Liban, années 1980 : le pays est en guerre civile, pris dans l’étau de la Syrie au nord et sous la menace d’Israël qui traque les Palestiniens au sud. Ce roman graphique décrit la vie quotidienne de la population civile, des gens modestes, musulmans et chrétiens. Dans la région de Tyr, les coupures d’électricité deviennent rapidement insupportables car la climatisation ne fonctionne plus. Des générateurs ont été installés au pied de chaque immeuble, mais il faut, de nuit, aller enclencher les disjoncteurs. Devant l’épuisement des adultes, deux frères, Mustapha et Mohamed, décident d’agir en organisant des expéditions nocturnes avec le renfort de leurs amis. A hauteur d’enfant, la guerre prend un aspect ludique : on ne s’engage pas sans costume de superhéros et sans être accompagné par un chien mascotte. La réalité refait néanmoins surface lorsque l’un des membres de la petite bande est victime de jouets piégés ou quand les parents qui le peuvent envoient leurs enfants à l’étranger. Le récit propose une double lecture de la guerre, par les jeunes et par les adultes, mais également par les différentes communautés. L’humour présent dans l’évocation des personnages permet de dédramatiser certaines situations.

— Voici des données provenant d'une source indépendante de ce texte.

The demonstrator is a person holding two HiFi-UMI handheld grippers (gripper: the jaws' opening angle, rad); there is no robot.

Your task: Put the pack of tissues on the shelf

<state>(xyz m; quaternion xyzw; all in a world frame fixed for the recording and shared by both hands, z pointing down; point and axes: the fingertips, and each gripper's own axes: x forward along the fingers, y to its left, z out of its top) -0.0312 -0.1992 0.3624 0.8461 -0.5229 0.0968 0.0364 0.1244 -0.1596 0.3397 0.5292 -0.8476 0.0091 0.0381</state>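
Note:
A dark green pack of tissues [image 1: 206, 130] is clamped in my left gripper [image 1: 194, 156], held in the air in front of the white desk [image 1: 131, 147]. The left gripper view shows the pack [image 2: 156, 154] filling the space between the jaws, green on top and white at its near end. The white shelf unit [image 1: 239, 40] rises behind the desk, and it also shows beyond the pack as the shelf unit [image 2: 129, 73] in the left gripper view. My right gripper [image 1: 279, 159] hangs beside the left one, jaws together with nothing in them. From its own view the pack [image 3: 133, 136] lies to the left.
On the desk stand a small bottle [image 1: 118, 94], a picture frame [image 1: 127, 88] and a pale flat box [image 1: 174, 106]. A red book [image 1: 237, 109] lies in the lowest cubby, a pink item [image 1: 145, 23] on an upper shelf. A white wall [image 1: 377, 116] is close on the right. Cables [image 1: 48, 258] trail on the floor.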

Le dessin en noir et blanc, dynamique et tout en contrastes, rappelle le graphisme de David B. (L’Ascension du haut mal, L’Association, 1997-2003) et, certainement parce qu’il traite de la guerre, se rapproche de Sacco (Jours de destruction Jours de révolte, avec Chris Hedges, Futuropolis, 2012). Cette bande dessinée réussie se lit facilement, comme une aventure, avec une dimension documentaire qui permettra aux adolescents de mieux comprendre les conflits actuels.